Entre ellos hay nueve de Latinoamérica, se trata de Lorenzo Voltolini Esti, de Portoviejo (Ecuador); Andrés Stanovnik, de Corrientes (Argentina); Mauro Aparecido dos Santos, de Cascavel (Brasil); Oscar Urbina Ortega, de Villavicencio (Colombia); Antonio José López Castillo, di Barquisimeto (Venezuela).
Además, Agustín Roberto Radrizzani, de Mercedes-Luján (Argentina); Louis Kebreau, de Cap Haitien (Haití); Joseph Serge Miot, de Porto Príncipe (Haití); Donald James Reece, de Kingston (Jamaica), quienes concelebraron la solemne ceremonia, que todos los años se efectúa en el día de la celebración de la fiesta de San Pedro y Pablo.

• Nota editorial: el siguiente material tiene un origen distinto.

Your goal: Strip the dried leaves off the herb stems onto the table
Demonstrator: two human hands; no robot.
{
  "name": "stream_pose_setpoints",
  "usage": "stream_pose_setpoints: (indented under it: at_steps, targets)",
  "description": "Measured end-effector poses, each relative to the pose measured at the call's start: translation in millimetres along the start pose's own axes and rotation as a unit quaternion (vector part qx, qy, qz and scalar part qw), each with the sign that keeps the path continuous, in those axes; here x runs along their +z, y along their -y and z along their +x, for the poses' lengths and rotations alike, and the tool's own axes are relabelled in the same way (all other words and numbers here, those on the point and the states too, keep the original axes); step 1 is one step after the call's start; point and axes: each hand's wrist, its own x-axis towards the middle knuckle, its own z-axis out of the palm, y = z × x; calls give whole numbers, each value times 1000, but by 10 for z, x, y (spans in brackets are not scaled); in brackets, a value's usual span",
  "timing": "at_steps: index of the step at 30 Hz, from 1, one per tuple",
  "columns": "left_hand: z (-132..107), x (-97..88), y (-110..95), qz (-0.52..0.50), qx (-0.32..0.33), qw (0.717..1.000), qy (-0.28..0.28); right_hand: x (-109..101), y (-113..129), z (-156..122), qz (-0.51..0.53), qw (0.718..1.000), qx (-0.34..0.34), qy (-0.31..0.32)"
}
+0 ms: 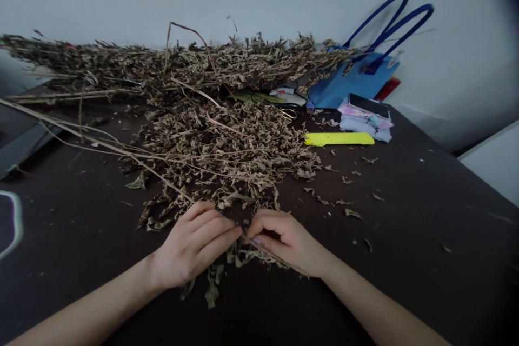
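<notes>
"Picking leaves off a stem, would you say?"

"That's my reading of the step. The dry stem [162, 177] slants in from the far left, passes under the left hand [198, 240] and comes out by the right hand [290, 238], its thin end pointing near right."

"How do the hands hold it?"

"The left is curled over it, fingers together, though its thumb is hidden, so I can't tell how tight that is. The right has a narrow pinch, thumb and forefinger on the stem, almost touching the left fingertips. Some green-grey leaves [213, 286] lie just on the near side of the hands."

"And the next move?"

"I'd judge it calls for the left hand to steady the stem while the right pinches or slides along it, gently, as something this dry could snap."

"Is there space?"

"Mostly to the right. The dark table [405, 211] has only scattered bits there, out to its slanting right edge. Far of the hands, the leaf heap [227, 138] comes close to the fingers, and the long bundle [121, 65] lies across the far side, by the wall."

"Anything to knock?"

"On the far right, a yellow strip-like object [340, 139] just beside the heap, then a phone [368, 105] on a folded cloth [360, 126], near the blue bag [344, 86]. To the left, the stem's long tail takes up room, so wide swings there could catch."
</notes>
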Motion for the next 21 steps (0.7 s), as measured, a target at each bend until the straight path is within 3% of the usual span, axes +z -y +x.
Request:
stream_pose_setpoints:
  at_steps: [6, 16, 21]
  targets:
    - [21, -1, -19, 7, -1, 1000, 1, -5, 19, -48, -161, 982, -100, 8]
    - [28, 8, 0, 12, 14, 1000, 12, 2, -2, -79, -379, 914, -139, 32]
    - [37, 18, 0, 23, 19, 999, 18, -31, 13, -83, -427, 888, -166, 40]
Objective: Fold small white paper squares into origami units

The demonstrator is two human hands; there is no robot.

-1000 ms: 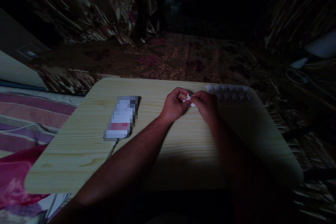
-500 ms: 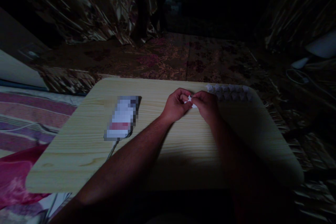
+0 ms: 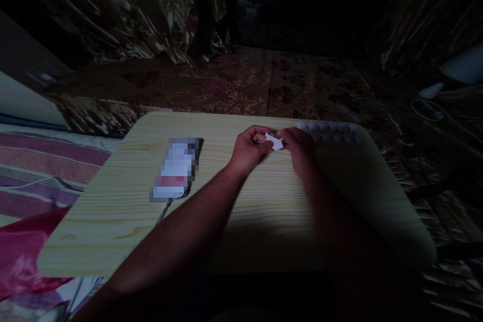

El palio -una faja blanca con cruces negras que pende de los hombros al pecho y que se utiliza en las celebraciones litúrgicas- fue entregado a 40 arzobispos nombrados en lo que va de 2008 oriundos de todo el mundo, desde Haití hasta Jamaica, pasando por Ecuador e Italia.
En su homilía, Benedicto XVI expresó su deseo de que la Iglesia no se identifica "con una sola nación, una única cultura o un solo Estado", sinoq ue sea "la Iglesia de todos" entre "las divisiones de este mundo".
Bartolomeo I, jefe espiritual de los ortodoxos, recibido el sábado en audiencia por Benedicto XVI, afirmó en su homolía su deseo de que "el diálogo teológico" entre la Iglesia católica y la ortodoxa "avance" a pesar de las "dificultades que persisten".
Durante el tradicional angelus del domingo, Benedicto XVI rindió homenaje a los apóstoles Pedro y Pablo y pidió una vez más la unidad de todos los cristianos del mundo.
"El carisma de estos dos grandes apóstoles es complementario para la edificación de un pueblo único de Dios y los cristianos sólo pueden aportar su fe en Cristo si están unidos entre ellos", afirmó el Papa.